The data Block Start

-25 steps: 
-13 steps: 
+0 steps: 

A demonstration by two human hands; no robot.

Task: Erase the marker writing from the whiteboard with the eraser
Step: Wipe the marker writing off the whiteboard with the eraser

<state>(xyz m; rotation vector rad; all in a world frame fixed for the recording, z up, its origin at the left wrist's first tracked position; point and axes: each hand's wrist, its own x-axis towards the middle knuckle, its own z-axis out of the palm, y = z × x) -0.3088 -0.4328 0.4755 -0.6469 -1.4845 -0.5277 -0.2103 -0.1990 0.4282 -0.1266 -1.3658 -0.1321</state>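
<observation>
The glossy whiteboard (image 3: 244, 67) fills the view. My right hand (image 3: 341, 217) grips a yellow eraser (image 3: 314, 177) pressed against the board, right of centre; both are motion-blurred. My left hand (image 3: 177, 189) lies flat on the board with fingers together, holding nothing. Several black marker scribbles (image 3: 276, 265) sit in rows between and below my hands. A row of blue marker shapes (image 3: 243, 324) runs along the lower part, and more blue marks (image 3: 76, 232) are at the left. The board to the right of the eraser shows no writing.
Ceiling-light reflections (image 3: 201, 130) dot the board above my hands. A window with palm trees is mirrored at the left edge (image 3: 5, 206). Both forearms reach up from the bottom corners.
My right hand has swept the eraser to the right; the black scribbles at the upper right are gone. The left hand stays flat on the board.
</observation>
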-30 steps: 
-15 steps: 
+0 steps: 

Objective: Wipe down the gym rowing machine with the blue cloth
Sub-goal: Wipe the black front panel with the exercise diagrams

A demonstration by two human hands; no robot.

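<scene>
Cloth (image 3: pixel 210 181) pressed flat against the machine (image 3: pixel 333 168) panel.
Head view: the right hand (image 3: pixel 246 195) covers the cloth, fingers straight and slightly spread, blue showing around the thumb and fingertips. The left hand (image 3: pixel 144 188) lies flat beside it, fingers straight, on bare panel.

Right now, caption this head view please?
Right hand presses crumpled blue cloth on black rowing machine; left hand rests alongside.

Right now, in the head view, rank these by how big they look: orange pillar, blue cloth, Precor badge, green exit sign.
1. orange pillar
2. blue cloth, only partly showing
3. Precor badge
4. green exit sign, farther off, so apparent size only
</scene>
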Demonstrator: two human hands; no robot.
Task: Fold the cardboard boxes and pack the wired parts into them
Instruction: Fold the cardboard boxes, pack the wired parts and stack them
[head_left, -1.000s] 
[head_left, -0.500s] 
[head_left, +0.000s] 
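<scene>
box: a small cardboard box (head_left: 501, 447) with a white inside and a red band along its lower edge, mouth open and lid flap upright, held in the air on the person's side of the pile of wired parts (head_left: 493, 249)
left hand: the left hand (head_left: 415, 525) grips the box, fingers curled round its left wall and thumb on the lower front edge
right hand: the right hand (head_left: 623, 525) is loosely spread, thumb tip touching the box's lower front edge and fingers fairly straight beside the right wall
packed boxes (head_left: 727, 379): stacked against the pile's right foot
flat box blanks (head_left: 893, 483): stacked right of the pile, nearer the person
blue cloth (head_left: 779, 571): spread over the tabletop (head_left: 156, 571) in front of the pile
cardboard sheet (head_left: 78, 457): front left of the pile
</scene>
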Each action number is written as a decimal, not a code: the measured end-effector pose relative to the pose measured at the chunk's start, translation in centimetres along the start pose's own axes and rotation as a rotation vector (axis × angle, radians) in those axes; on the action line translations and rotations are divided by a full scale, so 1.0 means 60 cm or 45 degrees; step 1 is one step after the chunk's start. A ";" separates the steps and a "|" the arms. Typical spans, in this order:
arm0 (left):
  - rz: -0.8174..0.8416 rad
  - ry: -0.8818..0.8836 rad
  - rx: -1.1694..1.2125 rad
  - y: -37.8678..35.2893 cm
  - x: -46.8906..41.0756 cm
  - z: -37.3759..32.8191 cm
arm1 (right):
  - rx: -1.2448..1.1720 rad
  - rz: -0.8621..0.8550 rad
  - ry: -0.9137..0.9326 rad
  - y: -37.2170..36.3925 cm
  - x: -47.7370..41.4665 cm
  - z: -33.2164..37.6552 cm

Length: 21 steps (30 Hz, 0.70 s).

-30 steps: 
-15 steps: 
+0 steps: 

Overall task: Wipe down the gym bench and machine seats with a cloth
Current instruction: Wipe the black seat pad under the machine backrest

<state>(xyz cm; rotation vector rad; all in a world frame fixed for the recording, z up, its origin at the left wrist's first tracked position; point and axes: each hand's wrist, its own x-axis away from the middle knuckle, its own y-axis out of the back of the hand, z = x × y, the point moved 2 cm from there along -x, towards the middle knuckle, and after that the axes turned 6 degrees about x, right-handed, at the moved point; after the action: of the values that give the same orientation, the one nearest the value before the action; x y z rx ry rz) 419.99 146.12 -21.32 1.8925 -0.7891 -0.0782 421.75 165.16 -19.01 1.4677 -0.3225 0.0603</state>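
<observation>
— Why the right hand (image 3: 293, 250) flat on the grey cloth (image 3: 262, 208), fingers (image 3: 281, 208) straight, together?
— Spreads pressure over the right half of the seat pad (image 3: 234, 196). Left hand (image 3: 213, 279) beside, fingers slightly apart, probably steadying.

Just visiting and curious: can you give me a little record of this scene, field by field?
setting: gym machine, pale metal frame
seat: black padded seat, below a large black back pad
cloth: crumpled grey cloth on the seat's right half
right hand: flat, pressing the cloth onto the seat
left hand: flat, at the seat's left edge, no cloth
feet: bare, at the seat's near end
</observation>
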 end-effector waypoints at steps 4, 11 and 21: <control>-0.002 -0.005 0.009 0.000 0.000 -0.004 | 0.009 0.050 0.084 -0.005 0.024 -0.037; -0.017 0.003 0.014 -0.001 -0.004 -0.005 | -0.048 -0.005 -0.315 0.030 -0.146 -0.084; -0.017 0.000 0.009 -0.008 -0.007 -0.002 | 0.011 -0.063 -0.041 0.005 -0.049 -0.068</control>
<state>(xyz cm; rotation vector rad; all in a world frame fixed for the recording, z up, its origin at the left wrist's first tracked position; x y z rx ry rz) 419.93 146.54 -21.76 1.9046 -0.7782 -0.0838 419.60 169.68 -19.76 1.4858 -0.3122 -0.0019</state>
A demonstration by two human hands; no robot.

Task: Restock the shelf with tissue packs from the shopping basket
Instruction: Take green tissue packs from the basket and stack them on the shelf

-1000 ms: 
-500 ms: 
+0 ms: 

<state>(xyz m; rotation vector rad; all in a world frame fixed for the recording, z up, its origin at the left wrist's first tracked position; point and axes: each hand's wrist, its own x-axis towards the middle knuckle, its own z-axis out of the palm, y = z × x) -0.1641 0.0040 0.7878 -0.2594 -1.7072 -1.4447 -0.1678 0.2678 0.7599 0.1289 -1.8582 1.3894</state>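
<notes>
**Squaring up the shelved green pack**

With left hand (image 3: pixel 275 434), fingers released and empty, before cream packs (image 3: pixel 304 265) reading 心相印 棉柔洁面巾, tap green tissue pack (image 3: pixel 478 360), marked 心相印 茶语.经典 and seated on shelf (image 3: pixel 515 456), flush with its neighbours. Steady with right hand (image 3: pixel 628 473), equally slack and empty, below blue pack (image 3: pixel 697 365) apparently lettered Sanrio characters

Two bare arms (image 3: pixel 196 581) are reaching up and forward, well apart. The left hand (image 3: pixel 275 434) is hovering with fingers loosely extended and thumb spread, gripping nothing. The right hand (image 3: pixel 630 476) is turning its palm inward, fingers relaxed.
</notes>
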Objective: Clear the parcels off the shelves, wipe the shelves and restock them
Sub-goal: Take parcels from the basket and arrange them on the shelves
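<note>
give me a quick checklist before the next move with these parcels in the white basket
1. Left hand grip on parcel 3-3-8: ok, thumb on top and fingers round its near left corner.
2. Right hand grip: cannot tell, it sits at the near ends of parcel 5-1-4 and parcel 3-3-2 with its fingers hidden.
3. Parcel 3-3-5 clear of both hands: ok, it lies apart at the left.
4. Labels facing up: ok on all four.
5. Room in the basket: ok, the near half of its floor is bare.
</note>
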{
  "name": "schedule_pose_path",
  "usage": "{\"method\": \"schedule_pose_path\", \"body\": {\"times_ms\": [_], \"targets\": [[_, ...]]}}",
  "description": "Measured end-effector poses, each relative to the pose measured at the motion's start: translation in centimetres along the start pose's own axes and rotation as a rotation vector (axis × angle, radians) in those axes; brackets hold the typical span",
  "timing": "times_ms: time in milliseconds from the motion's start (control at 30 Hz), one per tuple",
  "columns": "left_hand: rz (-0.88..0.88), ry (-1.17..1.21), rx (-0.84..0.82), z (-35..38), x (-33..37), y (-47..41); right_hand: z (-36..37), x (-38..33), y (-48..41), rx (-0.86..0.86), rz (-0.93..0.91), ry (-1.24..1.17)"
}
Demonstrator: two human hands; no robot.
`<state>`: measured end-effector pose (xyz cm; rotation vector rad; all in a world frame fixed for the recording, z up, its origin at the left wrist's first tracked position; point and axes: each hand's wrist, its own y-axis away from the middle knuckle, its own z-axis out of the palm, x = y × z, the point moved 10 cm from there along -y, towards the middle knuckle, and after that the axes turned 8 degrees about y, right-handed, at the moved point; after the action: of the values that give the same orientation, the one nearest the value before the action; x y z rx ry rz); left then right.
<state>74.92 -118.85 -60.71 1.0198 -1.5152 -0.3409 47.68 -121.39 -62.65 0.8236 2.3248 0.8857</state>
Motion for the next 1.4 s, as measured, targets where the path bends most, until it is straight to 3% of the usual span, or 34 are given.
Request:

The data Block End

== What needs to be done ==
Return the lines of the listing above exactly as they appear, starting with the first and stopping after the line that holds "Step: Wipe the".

== Exercise response ==
-25 steps: 
-13 steps: 
+0 steps: 

A demonstration by two human hands; no robot.

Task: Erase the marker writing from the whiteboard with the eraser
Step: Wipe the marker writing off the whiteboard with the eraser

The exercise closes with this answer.